In our annual engagement survey this year, students shared that they appreciated the quality and accessibility of the learning experiences they received. But as could be expected, learners struggled with mental health challenges, balancing life outside of school, new teaching methods, making connection with their teachers and each other, and feeling a sense of belonging with the institution. Educators and staff responded and focused on providing quality learning experiences, removing additional barriers, re-inventing methods of peer connection, and helping students with feelings of isolation, heightened anxiety and loss of hope in the face of so much uncertainty. Everyone managed to do this while following all public health measures, safety protocols, and quarantine and isolation rules. Keeping students and colleagues safe became the shared operational underscore.

Education is synonymous with hope, the two originate from the same common root. That root connects to students’ dreams, ideas, convictions and ways of being that all come together in an educational setting. By design, education must be accessible and inclusive to keep the root intact. Connection in learning is so important. Education prepares students for the current while equipping them to shape a remarkable future — one that right now is difficult to predict. I have nothing but admiration and deep gratitude for the way students — young and not as young — have been so adaptable, poised and resilient this past year. Similarly, the hundreds of employees at Selkirk College are to be commended for the stamina and ingenuity in making it all come together. Students stayed with their dreams and ideas, and they stuck with us. We met them where they were at, and in the process learned new ways to teach and to support students to be successful. It has kept us all hopeful and inspired.

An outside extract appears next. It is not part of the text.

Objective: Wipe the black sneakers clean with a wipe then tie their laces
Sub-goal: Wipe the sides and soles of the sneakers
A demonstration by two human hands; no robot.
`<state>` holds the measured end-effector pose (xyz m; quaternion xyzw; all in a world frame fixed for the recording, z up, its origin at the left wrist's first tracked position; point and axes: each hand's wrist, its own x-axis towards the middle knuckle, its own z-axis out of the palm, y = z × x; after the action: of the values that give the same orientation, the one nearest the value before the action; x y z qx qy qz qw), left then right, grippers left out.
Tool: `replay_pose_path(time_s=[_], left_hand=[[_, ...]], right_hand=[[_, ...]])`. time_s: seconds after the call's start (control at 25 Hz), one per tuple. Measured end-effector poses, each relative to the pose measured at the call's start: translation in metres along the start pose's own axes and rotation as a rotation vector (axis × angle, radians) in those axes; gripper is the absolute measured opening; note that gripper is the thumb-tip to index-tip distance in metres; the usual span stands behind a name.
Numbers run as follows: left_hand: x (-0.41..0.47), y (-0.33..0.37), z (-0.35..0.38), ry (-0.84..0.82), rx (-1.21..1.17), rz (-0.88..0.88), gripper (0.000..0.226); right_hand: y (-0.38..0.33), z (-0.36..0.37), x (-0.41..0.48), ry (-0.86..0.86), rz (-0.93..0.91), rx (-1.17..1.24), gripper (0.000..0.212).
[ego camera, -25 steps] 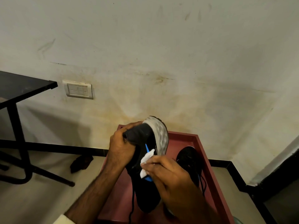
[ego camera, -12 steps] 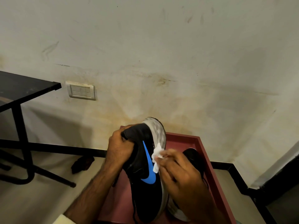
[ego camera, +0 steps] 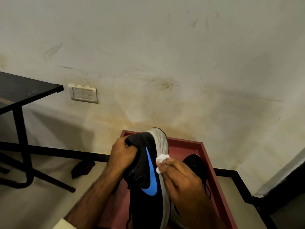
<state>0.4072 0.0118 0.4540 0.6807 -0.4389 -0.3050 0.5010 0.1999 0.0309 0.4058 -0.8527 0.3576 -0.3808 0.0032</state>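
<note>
the wipe (ego camera: pixel 162 161) has slid off the blue logo (ego camera: pixel 152 182) onto the grey sole (ego camera: pixel 162 144) edge. right hand (ego camera: pixel 181 184) pinches it; left hand (ego camera: pixel 123 154) grips the sneaker (ego camera: pixel 140 171) heel, held over the tray (ego camera: pixel 184 143), toe towards the person, sole facing right.

Dim, warm indoor light; wall (ego camera: pixel 148 47) brightest mid-frame, greying into shadow at far right. Table (ego camera: pixel 24 90) at left casts a soft shadow beneath it. Edges bow, wide-angle; detail slightly soft.
</note>
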Motion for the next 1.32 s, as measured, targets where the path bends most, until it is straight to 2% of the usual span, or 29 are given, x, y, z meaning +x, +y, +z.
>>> replay_pose_path(time_s=[0.12, 0.32, 0.4, 0.52, 0.56, 0.64, 0.72, 0.8, 0.92, 1.04, 1.16, 1.2, 1.24, 1.32], left_hand=[[0.004, -0.004, -0.005, 0.002, 0.020, -0.061, 0.022], [-0.008, 0.002, 0.011, -0.112, 0.089, -0.019, 0.029], [-0.006, 0.002, 0.011, -0.098, 0.082, -0.039, 0.027], [-0.002, 0.001, 0.004, -0.064, 0.030, -0.078, 0.026], [-0.001, 0.001, 0.003, -0.067, 0.040, -0.064, 0.027], [-0.001, 0.002, 0.005, -0.105, 0.111, -0.003, 0.030], [-0.003, 0.000, 0.010, -0.175, 0.171, 0.048, 0.027], [-0.004, -0.001, 0.013, -0.203, 0.162, 0.051, 0.024], [0.001, -0.001, 0.005, -0.149, 0.031, -0.068, 0.024], [0.012, -0.007, -0.009, -0.054, -0.061, -0.176, 0.024], [0.016, -0.016, -0.015, -0.056, -0.056, -0.195, 0.021], [0.016, -0.017, -0.014, -0.070, -0.049, -0.191, 0.020], [0.015, -0.016, -0.012, -0.086, -0.041, -0.180, 0.020], [0.014, -0.013, -0.007, -0.124, -0.029, -0.147, 0.020]], right_hand=[[-0.006, -0.005, -0.003, -0.052, 0.012, 0.104, 0.029], [-0.012, -0.015, 0.022, 0.125, 0.239, 0.208, 0.032], [-0.016, -0.009, 0.018, 0.058, 0.211, 0.211, 0.028], [-0.021, -0.002, 0.000, -0.120, 0.033, 0.222, 0.022], [-0.020, -0.002, -0.002, -0.133, -0.023, 0.197, 0.021], [-0.013, -0.007, 0.007, -0.024, -0.023, 0.103, 0.025], [-0.002, -0.019, 0.024, 0.130, 0.114, 0.054, 0.029], [0.006, -0.030, 0.033, 0.193, 0.231, 0.053, 0.028], [0.002, -0.024, 0.023, 0.032, 0.275, 0.169, 0.025], [-0.006, -0.016, 0.007, -0.179, 0.222, 0.242, 0.029], [0.003, -0.030, 0.012, -0.455, 0.200, 0.266, 0.023], [0.006, -0.037, 0.015, -0.497, 0.200, 0.297, 0.020], [0.007, -0.042, 0.017, -0.469, 0.220, 0.331, 0.017], [0.006, -0.046, 0.020, -0.278, 0.281, 0.362, 0.016]])
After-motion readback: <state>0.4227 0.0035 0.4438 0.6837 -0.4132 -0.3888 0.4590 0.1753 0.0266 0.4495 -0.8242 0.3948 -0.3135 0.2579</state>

The futurist and social theorist Gerd Leonhard says that the contemporary emphasis in education for preparing students for careers in science, technology, engineering, the arts and math — or STEAM — has been important. But he suggests that education must now re-double its efforts to provide students with an education and for a myriad of careers that require an emphasis in HECI: Humanity, Ethics, Compassion and Imagination. We have seen firsthand how a pandemic has illuminated the need for these skills in all areas of civil life.

It is now vital for colleges and universities to ramp up the development of HECI competencies in every area of study and skill development. We need these competencies to face and solve the many challenges that will persist long after the pandemic: deepening poverty and inequity, the climate crisis and its impacts, an economic and societal recovery that needs to be inclusive, the achievement of lasting reconciliation, and a just, civil society to name but a few. Students want greater agency and confidence to effect change in these and many other areas. They want to create the path by walking. We need more than ever to support them.

I have always loved the ancient axiom that no journey is long when in good company. As a citizen, I am excited to lace up and walk the path of recovery and renewal with such good company. It really will be made by walking together.